Charlie Thomas
- Born: Charles James Thomas 8 February 1864 Newport, Wales
- Died: 8 March 1948 (aged 84) Usk, Wales

Rugby union career
- Position: Fly-half

Amateur team(s)
- Years: Team / Apps / (Points)
- 1885–1896: Newport RFC
- 1897–1898: Barbarian F.C.

International career
- Years: Team / Apps / (Points)
- 1888–1891: Wales / 9 / (0)

= Charlie Thomas (rugby union) =

Wales international rugby union footballer

Charles Thomas (8 February 1864 – 8 March 1948) was a Welsh international rugby union utility player who played club rugby for Newport and invitational rugby for the Barbarians. Thomas won nine caps for Wales.

==Rugby career==
Thomas joined first class team Newport in 1885 and while at the club was utilised in multiple positions throughout his career.
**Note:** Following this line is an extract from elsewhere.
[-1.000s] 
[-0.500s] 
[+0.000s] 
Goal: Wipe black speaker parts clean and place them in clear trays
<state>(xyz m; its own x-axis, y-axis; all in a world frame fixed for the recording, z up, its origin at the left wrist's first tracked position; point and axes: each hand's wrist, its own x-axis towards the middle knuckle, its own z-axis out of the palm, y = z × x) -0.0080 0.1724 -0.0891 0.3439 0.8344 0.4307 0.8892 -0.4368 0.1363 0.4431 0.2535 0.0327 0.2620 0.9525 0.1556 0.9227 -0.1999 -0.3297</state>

Thomas played as fly-half, scrum-half, centre, half back and wing and had a very high score rate, with 99 tries in 215 appearances for Newport. During Newport's 1891/92 invincible season, he partnered legendary Welsh captain Arthur Gould at centre.

In 1888, Thomas was selected to represent Wales for the first time in a game against Ireland as part of the 1888 Home Nations Championship. Although Wales lost the game Thomas was reselected for the very next Welsh team in a game against the touring Māoris at St Helens. Wales won the match by one goal and two tries to nil, but Thomas was on the losing team when his club side, Newport, faced the Māoris four days later.

Thomas played another seven games for his country, including all games in the 1889 tournament and 1890 tournament. In 1890 Thomas scored his only international points, when he scored a try in a draw against Ireland at Lansdowne Road.

===International matches played===
Wales (rugby union)
- 1890, 1891
- Ireland 1888, 1889, 1890, 1891
- 1888
- 1889, 1890

== Bibliography ==
- Billot, John (1972). "All Blacks in Wales"
- Godwin, Terry (1984). "The International Rugby Championship 1883-1983"
- Smith, David (1980). "Fields of Praise: The Official History of The Welsh Rugby Union"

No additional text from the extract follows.